_TASK OBJECTIVE_
After the line containing "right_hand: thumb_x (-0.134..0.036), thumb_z", copy nothing more; up to and including it, copy every line of the listing exactly from the first, leaving out the pictures.

_TASK INPUT_

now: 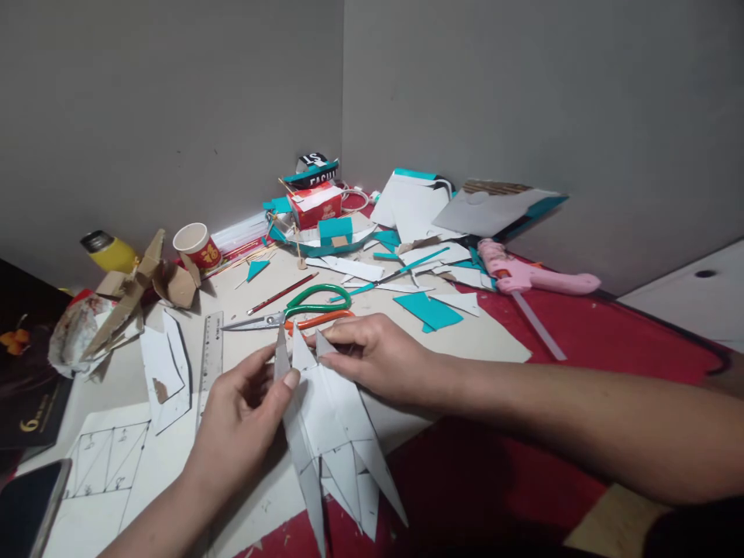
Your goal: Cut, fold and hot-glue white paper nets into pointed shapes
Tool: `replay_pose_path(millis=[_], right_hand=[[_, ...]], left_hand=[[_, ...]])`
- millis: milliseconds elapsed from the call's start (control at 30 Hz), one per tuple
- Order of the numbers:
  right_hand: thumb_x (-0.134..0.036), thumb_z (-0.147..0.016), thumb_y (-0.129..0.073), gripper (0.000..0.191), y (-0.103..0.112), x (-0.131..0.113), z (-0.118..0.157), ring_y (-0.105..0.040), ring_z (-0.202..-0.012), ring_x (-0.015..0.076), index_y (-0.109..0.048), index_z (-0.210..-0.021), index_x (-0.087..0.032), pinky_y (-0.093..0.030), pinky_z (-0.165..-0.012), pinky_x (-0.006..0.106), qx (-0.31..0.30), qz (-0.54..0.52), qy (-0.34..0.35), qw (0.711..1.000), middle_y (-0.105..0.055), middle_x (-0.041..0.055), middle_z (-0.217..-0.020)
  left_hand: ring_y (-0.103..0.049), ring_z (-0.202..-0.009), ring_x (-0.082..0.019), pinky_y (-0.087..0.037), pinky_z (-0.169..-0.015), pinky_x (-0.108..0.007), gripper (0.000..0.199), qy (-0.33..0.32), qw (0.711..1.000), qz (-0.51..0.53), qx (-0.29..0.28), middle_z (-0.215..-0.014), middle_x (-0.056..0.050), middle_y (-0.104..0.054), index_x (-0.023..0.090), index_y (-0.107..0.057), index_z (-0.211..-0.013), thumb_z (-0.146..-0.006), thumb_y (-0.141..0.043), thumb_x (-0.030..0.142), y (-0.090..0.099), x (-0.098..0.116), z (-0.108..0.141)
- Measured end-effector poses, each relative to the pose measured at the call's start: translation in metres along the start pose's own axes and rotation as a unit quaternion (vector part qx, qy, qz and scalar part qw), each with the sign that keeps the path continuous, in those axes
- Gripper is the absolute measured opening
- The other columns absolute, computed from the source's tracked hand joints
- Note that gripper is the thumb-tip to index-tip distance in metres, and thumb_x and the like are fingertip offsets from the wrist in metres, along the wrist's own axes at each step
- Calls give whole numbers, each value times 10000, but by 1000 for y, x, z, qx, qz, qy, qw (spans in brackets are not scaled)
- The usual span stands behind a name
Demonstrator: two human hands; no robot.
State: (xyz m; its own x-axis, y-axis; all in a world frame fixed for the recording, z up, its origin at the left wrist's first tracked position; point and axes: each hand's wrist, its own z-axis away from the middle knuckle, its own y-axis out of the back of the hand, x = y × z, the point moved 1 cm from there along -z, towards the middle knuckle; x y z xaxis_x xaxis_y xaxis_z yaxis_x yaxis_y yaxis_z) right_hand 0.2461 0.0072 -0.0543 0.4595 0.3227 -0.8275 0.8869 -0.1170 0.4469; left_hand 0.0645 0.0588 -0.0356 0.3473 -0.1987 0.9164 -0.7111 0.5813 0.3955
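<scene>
Both hands hold a white folded card piece (331, 415) with pointed triangular flaps at its two ends and pencil lines across it. My left hand (247, 407) pinches its left edge, thumb on the upper face and fingers behind. My right hand (377, 353) grips the far right flap between thumb and fingers. Just beyond the piece lie scissors (291, 310) with one green and one orange handle. A clear ruler (211, 349) rests beside my left hand. A pencil (283, 293) lies past the scissors.
A pink glue gun (535, 275) sits at right on red cloth. Card scraps (427, 310) and a cardboard boat (334, 244) lie behind. At left are a paper cup (198, 244), cardboard pieces (125, 310), a drawn template (105, 457) and a phone (32, 504).
</scene>
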Motion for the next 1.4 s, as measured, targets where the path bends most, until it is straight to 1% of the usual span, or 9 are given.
replay_pose_path(millis=[100, 233, 300, 467, 633, 833, 967, 1100, 1400], right_hand=[[-67, -788, -536, 162, 1, 0, -1, -504, -639, 96, -584, -655, -147, -389, -609, 199, -3, -42, -34, 999, -573, -40, -669], [-113, -804, -549, 117, -1, 1, 0, -568, -724, 125, -654, -847, -143, -432, -631, 210, -72, -130, -77, 986, -639, -9, -799], [-152, -809, -568, 91, -1, 2, 1, -560, -695, 124, -656, -825, -131, -426, -611, 210, -80, -118, -75, 987, -621, -6, -754], [-180, -823, -569, 181, -5, 6, 5, -521, -598, 100, -583, -648, -139, -408, -559, 202, -37, -43, 34, 998, -551, -10, -646], [-136, -851, -519, 115, -11, 12, 10, -615, -764, 153, -630, -825, -142, -476, -696, 253, -28, 32, 144, 989, -662, 69, -810], [-149, -824, -537, 223, -7, 5, 6, -466, -566, 90, -492, -606, -155, -364, -542, 198, -59, -13, 35, 998, -465, -32, -613], [-157, -792, -562, 234, -8, 1, 5, -404, -562, 80, -443, -590, -159, -326, -535, 192, -75, -57, -23, 995, -411, -53, -598], [-186, -801, -559, 164, -7, -2, 5, -367, -546, 75, -491, -656, -153, -305, -516, 189, -102, -64, -76, 990, -396, -63, -597], [-178, -888, -448, 182, -1, -4, 4, -371, -512, 87, -611, -946, -124, -317, -485, 202, -95, -19, -32, 995, -414, -57, -594]], left_hand=[[-655, -927, -197, -523, -793, -290, 348, 19, 998, -21, -60, -1070, -33, -717, 201, -633, -1179, -858, -575, 321, 1, -4, 0], [-632, -860, -172, -490, -787, -285, 304, -4, 996, -58, -65, -1014, -9, -719, 218, -644, -1150, -895, -515, 322, 1, -10, 3], [-620, -827, -164, -482, -786, -284, 294, -18, 995, -71, -74, -1002, -3, -715, 225, -647, -1138, -901, -503, 322, 0, -11, 5], [-597, -731, -155, -478, -732, -284, 279, -7, 993, -76, -86, -949, -3, -713, 219, -660, -1102, -897, -497, 316, -2, -8, 5], [-597, -739, -172, -471, -695, -282, 268, 9, 993, -79, -83, -853, -8, -701, 198, -680, -1048, -894, -489, 306, -6, -12, 2], [-608, -741, -189, -487, -668, -290, 301, 18, 994, -72, -75, -789, -16, -682, 183, -662, -1087, -894, -495, 342, -9, -12, 4], [-626, -835, -177, -488, -713, -267, 317, -73, 993, -90, 9, -955, -25, -701, 214, -615, -1172, -875, -550, 303, -6, -9, 4], [-620, -754, -147, -478, -663, -239, 211, -154, 976, -138, 72, -910, -22, -711, 206, -679, -1040, -866, -568, 250, -3, -12, 2], [-644, -953, -181, -494, -804, -268, 298, -129, 980, -150, 25, -1090, -25, -706, 237, -633, -1176, -916, -486, 233, -2, -14, 4]])
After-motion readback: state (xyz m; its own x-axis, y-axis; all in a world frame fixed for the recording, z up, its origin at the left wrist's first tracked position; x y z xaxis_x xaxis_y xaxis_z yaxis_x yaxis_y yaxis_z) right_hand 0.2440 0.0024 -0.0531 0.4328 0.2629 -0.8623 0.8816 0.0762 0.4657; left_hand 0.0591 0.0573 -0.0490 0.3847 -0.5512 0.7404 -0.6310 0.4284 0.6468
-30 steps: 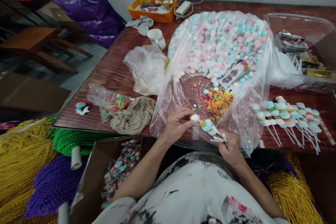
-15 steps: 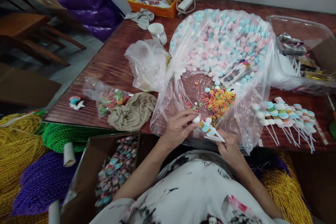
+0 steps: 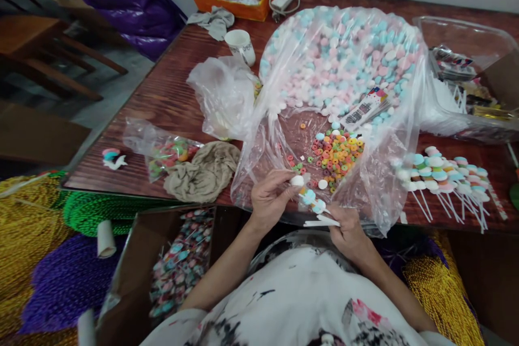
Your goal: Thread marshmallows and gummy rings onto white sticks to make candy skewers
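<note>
Left hand [image 3: 271,200]: bare; grip pinched together on a soft white disc [image 3: 297,180]. Right hand [image 3: 348,228]: bare; grip closed round the lower end of a candy skewer [image 3: 309,198] and a few white sticks [image 3: 322,221], slim, smooth and straight, jutting leftward.

Candy skewer: slanted between the two hands, over the near edge of the tabletop [image 3: 150,102]; threaded with puffy pale-blue and white rounds and an orange-yellow piece. The white disc is at its upper end — whether pierced, cannot tell.

Tabletop: dark reddish-brown wood, streaked grain. On it:

Plastic bag [image 3: 257,154]: large, transparent, wrinkled, spread open toward the person; contains marshmallows [image 3: 340,59], a heap of pillowy rounds in pink, blue and white, and, nearer the hands, ring-shaped pieces [image 3: 343,154] in orange, yellow, red and green. Printed cards [image 3: 365,110]: flat, stacked, resting against the marshmallows.

Right side: assembled skewers [image 3: 440,175], laid close together, sticks toward the near edge; behind them a rigid transparent tub [image 3: 454,124].

Left side: beige cloth [image 3: 203,173], crumpled, beside a small crinkled bag [image 3: 170,152]; white mug [image 3: 240,47], cylindrical, patterned.

Below the edge: brown box [image 3: 133,270] — filled with stick candies [image 3: 182,259].
</note>
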### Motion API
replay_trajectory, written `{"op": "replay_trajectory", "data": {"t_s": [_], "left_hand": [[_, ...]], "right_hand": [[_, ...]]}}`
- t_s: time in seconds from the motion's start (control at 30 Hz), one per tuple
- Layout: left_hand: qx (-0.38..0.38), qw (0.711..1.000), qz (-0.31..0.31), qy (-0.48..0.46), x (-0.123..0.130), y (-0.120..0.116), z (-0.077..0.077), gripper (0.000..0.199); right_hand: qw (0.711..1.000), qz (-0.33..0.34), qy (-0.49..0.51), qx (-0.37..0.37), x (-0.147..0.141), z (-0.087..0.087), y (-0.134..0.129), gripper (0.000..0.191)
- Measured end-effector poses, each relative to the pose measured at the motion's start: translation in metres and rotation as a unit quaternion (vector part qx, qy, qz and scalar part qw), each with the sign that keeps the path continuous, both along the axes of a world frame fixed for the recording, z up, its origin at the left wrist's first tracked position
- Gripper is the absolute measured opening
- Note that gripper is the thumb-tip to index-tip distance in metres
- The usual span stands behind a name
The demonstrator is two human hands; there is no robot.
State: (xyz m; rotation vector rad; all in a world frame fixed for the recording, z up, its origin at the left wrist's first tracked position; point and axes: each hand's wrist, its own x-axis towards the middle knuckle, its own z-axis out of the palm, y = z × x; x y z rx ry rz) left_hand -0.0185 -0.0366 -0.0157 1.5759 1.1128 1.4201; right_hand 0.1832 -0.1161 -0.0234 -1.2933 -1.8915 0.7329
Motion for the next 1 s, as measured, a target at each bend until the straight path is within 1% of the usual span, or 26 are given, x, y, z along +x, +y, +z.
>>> {"op": "replay_trajectory", "data": {"t_s": [0.13,0.23,0.33,0.5,0.57,0.63,0.77,0.83,0.9,0.93,1.0], "left_hand": [[0.079,0.997,0.021,0.015,0.000,0.000,0.005,0.016],[0.104,0.994,0.020,0.027,0.001,-0.001,0.008,0.017],[0.089,0.996,0.022,0.021,0.002,-0.002,0.006,0.014],[0.026,0.998,0.044,-0.036,0.006,-0.003,0.002,0.010],[0.029,0.997,0.051,-0.053,0.007,-0.002,0.003,0.011],[0.062,0.996,0.053,-0.035,0.008,-0.001,0.007,0.013],[0.156,0.985,0.055,0.052,0.006,0.000,0.012,0.018],[0.180,0.979,0.057,0.083,0.005,-0.002,0.012,0.019],[0.174,0.979,0.056,0.089,0.005,-0.003,0.011,0.020],[0.157,0.983,0.056,0.077,0.005,-0.004,0.010,0.021],[0.090,0.994,0.053,0.024,0.004,-0.004,0.010,0.024]], "right_hand": [[0.999,-0.015,0.046,-0.004,-0.006,0.007,-0.002,0.023],[0.996,-0.024,0.081,-0.003,-0.011,0.012,-0.002,0.021],[0.994,-0.041,0.103,0.004,-0.014,0.012,0.000,0.021],[0.993,-0.059,0.105,0.016,-0.023,0.001,0.002,0.020],[0.992,-0.056,0.109,0.017,-0.028,-0.003,0.002,0.020],[0.992,-0.048,0.117,0.009,-0.032,-0.005,0.002,0.020],[0.990,-0.049,0.131,-0.015,-0.039,-0.008,0.002,0.019],[0.988,-0.051,0.142,-0.026,-0.040,-0.010,0.003,0.018],[0.985,-0.061,0.156,-0.027,-0.039,-0.011,0.005,0.019],[0.984,-0.069,0.161,-0.028,-0.037,-0.011,0.006,0.021],[0.982,-0.085,0.166,-0.030,-0.033,-0.011,0.009,0.025]]}}
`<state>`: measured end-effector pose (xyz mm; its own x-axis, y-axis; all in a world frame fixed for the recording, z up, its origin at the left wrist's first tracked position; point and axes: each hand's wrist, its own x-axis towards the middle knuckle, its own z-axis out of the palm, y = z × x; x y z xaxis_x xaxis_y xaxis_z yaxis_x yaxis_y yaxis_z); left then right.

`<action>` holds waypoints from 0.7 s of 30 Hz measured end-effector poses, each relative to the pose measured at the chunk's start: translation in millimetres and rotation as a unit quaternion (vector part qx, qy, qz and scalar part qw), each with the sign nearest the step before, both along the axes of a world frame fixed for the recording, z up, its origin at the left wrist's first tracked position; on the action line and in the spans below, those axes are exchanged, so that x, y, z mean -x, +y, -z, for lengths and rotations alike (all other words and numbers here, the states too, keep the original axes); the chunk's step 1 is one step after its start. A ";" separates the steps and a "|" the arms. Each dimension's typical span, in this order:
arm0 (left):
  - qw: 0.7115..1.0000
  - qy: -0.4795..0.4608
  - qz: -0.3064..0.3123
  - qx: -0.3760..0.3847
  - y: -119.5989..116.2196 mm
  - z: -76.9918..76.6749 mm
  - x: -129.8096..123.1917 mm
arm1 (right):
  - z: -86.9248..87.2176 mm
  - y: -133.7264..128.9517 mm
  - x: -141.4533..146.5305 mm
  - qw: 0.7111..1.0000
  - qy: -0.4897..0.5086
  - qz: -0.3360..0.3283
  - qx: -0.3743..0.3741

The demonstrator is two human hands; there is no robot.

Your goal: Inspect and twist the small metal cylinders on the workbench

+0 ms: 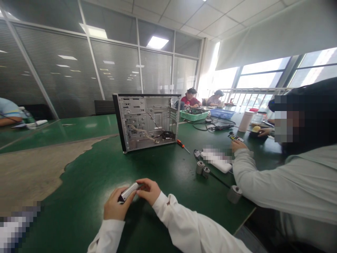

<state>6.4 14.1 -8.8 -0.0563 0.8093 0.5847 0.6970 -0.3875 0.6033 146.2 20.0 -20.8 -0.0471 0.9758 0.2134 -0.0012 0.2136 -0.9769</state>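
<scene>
My left hand (116,205) is closed around a small silver block-shaped part (129,191) with a dark side; its exact kind I cannot make out. At the far end of that part, my right hand (149,190) pinches it between thumb and fingers. Both hands are above the green table near its front. Beyond them stands an open computer case (147,123) on its edge, with loose cables and a black fan (167,135) inside. An orange-handled screwdriver (183,146) lies by the case's right corner.
Metal cylinders (235,194) and a white power strip (216,161) lie to the right, beside a co-worker's arm (250,175). Farther back are a green basket (193,116), a blue basket (222,113) and a pink bottle (245,121). The tabletop's covering (86,151) is torn at left.
</scene>
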 end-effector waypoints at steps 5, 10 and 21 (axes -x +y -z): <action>0.992 -0.066 0.022 0.100 -0.6 2.7 -2.9 | -26.8 -17.3 -6.2 0.984 -0.095 0.025 -0.146; 0.984 -0.101 0.091 0.119 -0.6 7.5 -5.2 | -36.7 -23.3 -10.1 0.958 -0.162 0.004 -0.235; 0.981 -0.078 0.133 0.119 5.3 20.0 -1.5 | -39.4 -31.6 -4.4 0.923 -0.258 -0.013 -0.285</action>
<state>7.9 19.3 -28.8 0.1014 0.9200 0.3786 0.4821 -0.3783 0.7902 150.6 -11.5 18.6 -0.3070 0.7097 0.6341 0.4206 0.6989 -0.5785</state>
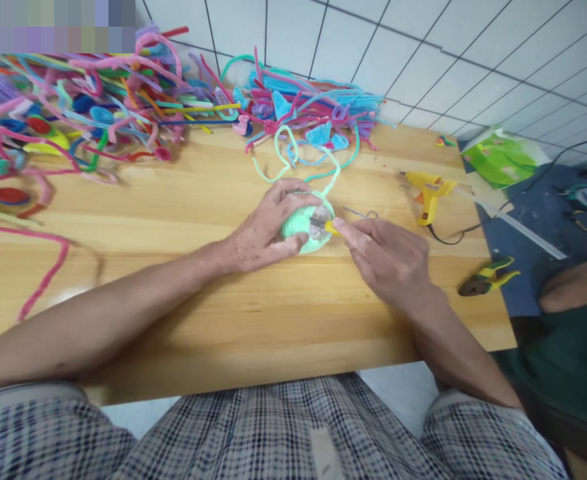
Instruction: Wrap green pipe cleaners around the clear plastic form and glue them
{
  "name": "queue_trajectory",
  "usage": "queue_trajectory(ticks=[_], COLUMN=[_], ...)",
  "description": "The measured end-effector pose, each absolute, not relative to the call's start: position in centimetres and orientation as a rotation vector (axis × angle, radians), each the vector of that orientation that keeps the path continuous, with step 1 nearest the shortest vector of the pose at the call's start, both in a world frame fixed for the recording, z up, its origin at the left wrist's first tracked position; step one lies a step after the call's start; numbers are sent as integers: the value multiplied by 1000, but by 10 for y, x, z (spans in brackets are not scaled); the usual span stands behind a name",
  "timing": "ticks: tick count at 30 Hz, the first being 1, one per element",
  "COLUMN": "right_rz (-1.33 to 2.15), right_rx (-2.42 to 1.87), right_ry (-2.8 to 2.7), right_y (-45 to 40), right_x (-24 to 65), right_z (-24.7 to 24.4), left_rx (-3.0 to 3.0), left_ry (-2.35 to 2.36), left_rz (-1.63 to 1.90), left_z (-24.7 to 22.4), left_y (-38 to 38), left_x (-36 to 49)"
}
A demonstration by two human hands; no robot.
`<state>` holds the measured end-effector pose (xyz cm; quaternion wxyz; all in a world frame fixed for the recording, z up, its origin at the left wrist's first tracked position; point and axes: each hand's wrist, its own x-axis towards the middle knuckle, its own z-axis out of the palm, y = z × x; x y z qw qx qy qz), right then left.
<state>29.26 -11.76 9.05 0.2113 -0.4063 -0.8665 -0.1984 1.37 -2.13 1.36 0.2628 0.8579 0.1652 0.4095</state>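
My left hand [266, 230] is closed around a round form wound in mint-green pipe cleaner [297, 225], holding it against the table. The end of the form facing right shows a greyish-white core [318, 217]. Pinched in my right hand [393, 257] is a small yellow-handled tool [331, 228]; its dark tip is at the core, and its kind cannot be made out. A loose mint-green strand [332, 175] runs from the top of the form toward the back. Just behind my right hand lies a small pair of scissors [363, 213], partly hidden.
A tangled heap of coloured pipe cleaners [138, 113] covers the back left, with a bundle [318, 100] along the wall. To the right lie a yellow glue gun [429, 193] with its cord and pliers [486, 279]. A green bag [503, 157] and another person's leg [578, 280] are beyond.
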Motion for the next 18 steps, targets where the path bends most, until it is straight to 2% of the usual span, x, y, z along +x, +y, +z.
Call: queue_trajectory(ticks=[5, 18], right_rz=[-602, -476], right_rx=[-1140, -1169], right_ry=[-2419, -2375], right_y=[-118, -116], right_x=[288, 290], right_z=[88, 90], left_rx=[2318, 2340], left_ry=[463, 450], left_rz=[1063, 1100], left_z=[16, 15], left_y=[-21, -23], left_x=[13, 13])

_TASK ANSWER_
now: 
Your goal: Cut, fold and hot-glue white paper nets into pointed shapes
Tool: `replay_pose_path(millis=[_], right_hand=[[_, ...]], left_hand=[[_, ...]])`
- millis: milliseconds elapsed from the call's start (control at 30 Hz), one per tuple
- Order of the numbers:
  right_hand: thumb_x (-0.134..0.036), thumb_z (-0.147..0.016), thumb_y (-0.129..0.073), gripper (0.000..0.191), y (-0.103..0.112), x (-0.131..0.113), z (-0.118..0.157), ring_y (-0.105..0.040), ring_z (-0.202..-0.012), ring_x (-0.015..0.076), index_y (-0.109..0.048), index_z (-0.210..-0.021), index_x (-0.087..0.032), pinky_y (-0.093..0.030), pinky_z (-0.165..-0.012), pinky_x (-0.006..0.106), qx (-0.31..0.30), qz (-0.54..0.52), qy (-0.34..0.35), qw (0.711..1.000), middle_y (-0.105..0.055), middle_x (-0.041..0.055), middle_z (-0.217..-0.020)

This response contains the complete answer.